Antigua Guatemala

March 30th 2015, 6:24:00 pm

Next stop for me was Antigua Guatemala, the original capital of Guatemala until they got sick of all the earthquakes knocking it over every few decades. It's a very beautiful city, littered with ruins of majestic old ruins of buildings that the government doesn't have enough funds to do preservation works to, so most of them are fenced off without so much as a plaque to say what it was.

My first day in Antigua, I went with an Aussie couple I met at the hostel to explore some of the markets in the city. We went to the "real" market and a few of the tourist ones and the differences were striking. The real markets were busy, noisy places, each shop seems to specialise in selling only one type of things, largely stuff I wouldn't need but it was interesting to see and made for some nice photos. The tourist markets on the other hand were big places with pretty much no one in them but the shop owners, filled with hundreds of shops all selling the same kitsch crap.

We stopped for lunch at a place that my Aussie friends had heard was good and they had a pretty amusing menu featuring an egg mcfuckin' muffin and free Advil!

I ordered myself the egg mcfuckin and thought it seemed like a good deal coming with a free cocktail.
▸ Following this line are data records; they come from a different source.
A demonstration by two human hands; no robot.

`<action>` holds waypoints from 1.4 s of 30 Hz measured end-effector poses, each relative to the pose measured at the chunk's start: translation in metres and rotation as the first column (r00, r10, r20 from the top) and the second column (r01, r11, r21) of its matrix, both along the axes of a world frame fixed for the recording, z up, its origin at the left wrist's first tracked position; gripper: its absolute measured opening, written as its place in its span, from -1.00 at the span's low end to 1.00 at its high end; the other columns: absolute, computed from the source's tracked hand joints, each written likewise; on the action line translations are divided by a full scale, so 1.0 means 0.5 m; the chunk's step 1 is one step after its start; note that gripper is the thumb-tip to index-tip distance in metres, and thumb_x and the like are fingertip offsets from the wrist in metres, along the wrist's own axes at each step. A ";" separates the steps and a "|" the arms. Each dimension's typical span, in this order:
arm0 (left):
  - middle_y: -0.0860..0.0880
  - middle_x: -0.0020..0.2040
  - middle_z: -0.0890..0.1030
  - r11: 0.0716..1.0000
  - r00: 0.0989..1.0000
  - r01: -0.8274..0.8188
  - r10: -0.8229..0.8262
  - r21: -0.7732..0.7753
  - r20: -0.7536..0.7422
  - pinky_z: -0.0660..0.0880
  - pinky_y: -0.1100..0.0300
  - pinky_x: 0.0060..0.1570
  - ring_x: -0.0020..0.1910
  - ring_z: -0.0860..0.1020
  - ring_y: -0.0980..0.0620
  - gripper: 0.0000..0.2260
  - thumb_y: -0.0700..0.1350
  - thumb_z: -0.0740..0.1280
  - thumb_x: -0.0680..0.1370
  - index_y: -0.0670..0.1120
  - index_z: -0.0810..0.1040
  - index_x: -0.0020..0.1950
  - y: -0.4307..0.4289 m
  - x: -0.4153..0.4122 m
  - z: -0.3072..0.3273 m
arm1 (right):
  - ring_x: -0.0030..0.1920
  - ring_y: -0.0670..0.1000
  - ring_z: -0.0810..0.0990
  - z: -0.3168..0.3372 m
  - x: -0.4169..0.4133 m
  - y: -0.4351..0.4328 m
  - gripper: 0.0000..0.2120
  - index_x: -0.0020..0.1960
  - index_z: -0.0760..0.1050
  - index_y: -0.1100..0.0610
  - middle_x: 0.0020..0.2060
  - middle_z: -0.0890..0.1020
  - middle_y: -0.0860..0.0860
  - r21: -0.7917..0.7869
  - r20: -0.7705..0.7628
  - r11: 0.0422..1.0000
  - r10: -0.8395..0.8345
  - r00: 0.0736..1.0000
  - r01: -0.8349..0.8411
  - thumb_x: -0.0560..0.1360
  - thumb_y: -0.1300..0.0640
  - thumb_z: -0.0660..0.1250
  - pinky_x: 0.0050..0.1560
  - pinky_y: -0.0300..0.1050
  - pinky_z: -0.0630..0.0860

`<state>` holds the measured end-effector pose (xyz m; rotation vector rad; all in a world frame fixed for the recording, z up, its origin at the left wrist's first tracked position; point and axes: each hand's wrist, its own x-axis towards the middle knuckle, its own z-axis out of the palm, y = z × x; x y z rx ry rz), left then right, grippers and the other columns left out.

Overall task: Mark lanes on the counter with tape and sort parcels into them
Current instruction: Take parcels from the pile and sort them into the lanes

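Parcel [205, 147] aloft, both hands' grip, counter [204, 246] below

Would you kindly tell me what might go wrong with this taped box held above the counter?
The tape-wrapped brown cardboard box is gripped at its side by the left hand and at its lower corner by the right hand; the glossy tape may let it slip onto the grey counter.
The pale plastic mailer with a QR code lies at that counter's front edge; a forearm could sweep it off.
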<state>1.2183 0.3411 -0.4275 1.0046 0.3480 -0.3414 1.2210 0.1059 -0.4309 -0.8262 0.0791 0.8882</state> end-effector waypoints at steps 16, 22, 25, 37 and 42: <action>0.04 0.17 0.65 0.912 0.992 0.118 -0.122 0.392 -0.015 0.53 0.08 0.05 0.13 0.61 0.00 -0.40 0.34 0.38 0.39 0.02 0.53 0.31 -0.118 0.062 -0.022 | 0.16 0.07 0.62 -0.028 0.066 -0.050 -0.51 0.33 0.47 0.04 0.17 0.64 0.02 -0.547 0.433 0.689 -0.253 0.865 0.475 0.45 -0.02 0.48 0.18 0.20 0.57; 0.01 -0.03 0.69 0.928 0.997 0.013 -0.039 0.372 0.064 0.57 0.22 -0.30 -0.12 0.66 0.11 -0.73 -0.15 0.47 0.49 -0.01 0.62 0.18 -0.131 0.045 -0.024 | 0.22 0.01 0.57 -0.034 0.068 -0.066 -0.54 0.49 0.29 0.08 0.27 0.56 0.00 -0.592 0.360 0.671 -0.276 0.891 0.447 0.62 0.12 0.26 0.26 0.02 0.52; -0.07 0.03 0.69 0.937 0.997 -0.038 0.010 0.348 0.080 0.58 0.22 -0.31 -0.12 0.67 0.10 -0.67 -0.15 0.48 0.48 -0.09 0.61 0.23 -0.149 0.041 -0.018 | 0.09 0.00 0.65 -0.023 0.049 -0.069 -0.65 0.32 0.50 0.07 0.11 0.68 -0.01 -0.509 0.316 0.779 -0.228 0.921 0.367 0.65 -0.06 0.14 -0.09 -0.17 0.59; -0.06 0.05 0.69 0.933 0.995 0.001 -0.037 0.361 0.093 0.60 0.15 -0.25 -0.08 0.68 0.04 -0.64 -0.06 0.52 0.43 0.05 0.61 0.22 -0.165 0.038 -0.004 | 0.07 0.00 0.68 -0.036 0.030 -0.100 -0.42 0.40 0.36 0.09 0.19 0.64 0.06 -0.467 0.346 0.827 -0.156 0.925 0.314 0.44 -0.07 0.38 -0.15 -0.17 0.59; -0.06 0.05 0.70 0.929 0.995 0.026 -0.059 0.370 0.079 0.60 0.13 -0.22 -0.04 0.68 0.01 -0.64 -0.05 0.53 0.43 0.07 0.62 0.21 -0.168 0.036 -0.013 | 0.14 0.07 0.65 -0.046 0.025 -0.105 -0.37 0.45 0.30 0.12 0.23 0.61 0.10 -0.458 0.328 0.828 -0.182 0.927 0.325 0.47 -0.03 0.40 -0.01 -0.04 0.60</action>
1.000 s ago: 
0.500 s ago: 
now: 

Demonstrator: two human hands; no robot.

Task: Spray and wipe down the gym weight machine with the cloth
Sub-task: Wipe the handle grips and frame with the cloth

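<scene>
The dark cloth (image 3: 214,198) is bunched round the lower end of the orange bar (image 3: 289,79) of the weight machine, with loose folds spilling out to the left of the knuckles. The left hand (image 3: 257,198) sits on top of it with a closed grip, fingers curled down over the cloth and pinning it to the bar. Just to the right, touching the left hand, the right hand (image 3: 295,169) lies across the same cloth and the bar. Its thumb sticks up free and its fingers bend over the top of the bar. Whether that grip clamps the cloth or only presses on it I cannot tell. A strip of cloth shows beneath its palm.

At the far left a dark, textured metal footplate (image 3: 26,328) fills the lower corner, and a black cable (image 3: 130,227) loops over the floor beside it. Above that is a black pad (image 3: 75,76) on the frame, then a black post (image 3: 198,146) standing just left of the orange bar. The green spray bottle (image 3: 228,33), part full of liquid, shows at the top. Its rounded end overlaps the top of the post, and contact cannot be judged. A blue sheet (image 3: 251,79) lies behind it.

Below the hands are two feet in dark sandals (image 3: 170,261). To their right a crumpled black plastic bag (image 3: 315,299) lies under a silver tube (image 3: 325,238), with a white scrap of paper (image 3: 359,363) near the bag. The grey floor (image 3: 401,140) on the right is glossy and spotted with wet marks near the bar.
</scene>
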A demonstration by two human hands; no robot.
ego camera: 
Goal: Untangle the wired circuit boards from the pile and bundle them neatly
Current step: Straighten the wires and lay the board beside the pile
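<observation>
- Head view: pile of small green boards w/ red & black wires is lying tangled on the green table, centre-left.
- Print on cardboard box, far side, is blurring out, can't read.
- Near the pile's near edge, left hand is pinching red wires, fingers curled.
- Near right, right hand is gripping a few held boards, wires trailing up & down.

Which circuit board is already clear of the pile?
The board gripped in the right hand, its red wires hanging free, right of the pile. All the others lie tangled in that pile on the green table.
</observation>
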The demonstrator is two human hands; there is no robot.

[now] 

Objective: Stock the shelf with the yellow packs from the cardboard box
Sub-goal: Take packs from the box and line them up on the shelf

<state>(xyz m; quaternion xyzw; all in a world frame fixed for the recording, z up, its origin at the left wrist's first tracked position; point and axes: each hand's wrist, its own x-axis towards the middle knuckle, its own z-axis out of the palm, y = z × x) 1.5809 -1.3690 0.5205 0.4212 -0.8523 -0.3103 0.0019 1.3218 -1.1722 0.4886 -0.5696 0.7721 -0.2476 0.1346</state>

I was pretty surprised when it came out and the muffin, fries and fruit came out on skewers in the cocktail, like cocktail stirrers!

The next day I booked myself in for a trip up Volcan Pacaya, one of Guatemala more active volcanoes that last seriously erupted in 2010, blowing ash so high that it even rained down on the modern day capital Guatemala City.

The walk up wasn't too challenging, there were a few steep parts with very fine (thankfully damp) gravel-ish soil, but for the most part it was an easy walk up a hill. There were some guys with horses that insisted on following us and trying to coerce us into paying to ride a horse up instead, shouting "taxi" at us over and over. Annoying on a bunch of levels, making the nature we were surrounded by feel as obnoxious as a city street, covering the trail in horse shit, and triggering my allergy to horses pretty severely.

When we got to the top, it was like looking at the surface of another planet. An huge hill of jagged black volcanic rocks, steam vents letting out steam all over the place.

There was a little shop up there selling souvenirs, working under the novel pretence of being a shop on a volcano.

However, the highlight was being able to roast marshmallows over invisible volcanic heat vents. They were some of the tastiest roasted marshmallows I've ever had; we even toasted a few tortillas and made a marshmallow taco!

We actually had a dog follow us up the hill the whole way, and found there were a whole bunch of them at the vents where people roast marshmallows, who had apparently developed a taste for marshmallows.

While in Antigua I also took advantage of some of the free salsa lessons on offer around the city. I was absolutely terrible to start off, and didn't improve very quickly, but I could feel a lot of similarities in the learning with the way I have to learn new poi moves; repetition of the basics over and over until I no longer have to think "ok, what's next" and can free up my mind to concentrate on the more complicated aspects. I do wish rhythm came a bit more naturally to me.

I explored a few of the more maintained ruins around the city, but the most impressive one for me was Convento La Recolección, an old cathedral and monastery/convent. I'd barely entered the site and a grounds keeper approached me and started showing me around as a bit of a tour guide, all in Spanish which was good practice but may mean I have some mistranslations.

The level of the soil is apparently now about 3 metres higher than it was, so big parts are now buried. He showed me around a few of the courtyards with tons of rooms leading off them which I think the inhabitants used to live in.

We then went to a little room with a big locked door with "Danger" written on it in Spanish, that he proceeded to unlock and lead me in. Inside was a chapel, one of the less destroyed parts of the site. I went down a little hole in the ground down a ladder and into the catacombs where it was pitch black. There was a dark tunnel leading off that I was told was an ancient secret passage between here and one of the churches over in the middle of the city. Amazing! I wish I'd had a better flashlight than my iPhone.

The chapel was beautiful, a beautiful example of nature reclaiming man made structures. Green moss growing over most of the surfaces, a hole in the roof letting light stream in on top of a little garden of ferns. I really wish I'd had a tripod to take a series of shots of varied exposures to have a go at some proper HDR shots, but I made do with what I had and got some nice shots anyway.

The last part he showed me was the cathedral itself, which must have had 30-40 meter high ceilings and walls several meters thick, now largely in huge chunks on the floor. The earthquakes must have been incredible to knock this place down so thoroughly.

Other highlights where the massive fountain inside Iglesia La Merced, 27 metres across and set inside a huge courtyard.

And the cathedral next to central park. From the outside I didn't even realise it was a ruin, but inside all of the domes of the ceilings are gone and a few other bits have collapsed, making some stunning natural skylights. I heard that this one wasn't actually a victim of the earthquakes, but rather collapsed because of a lack of maintenance.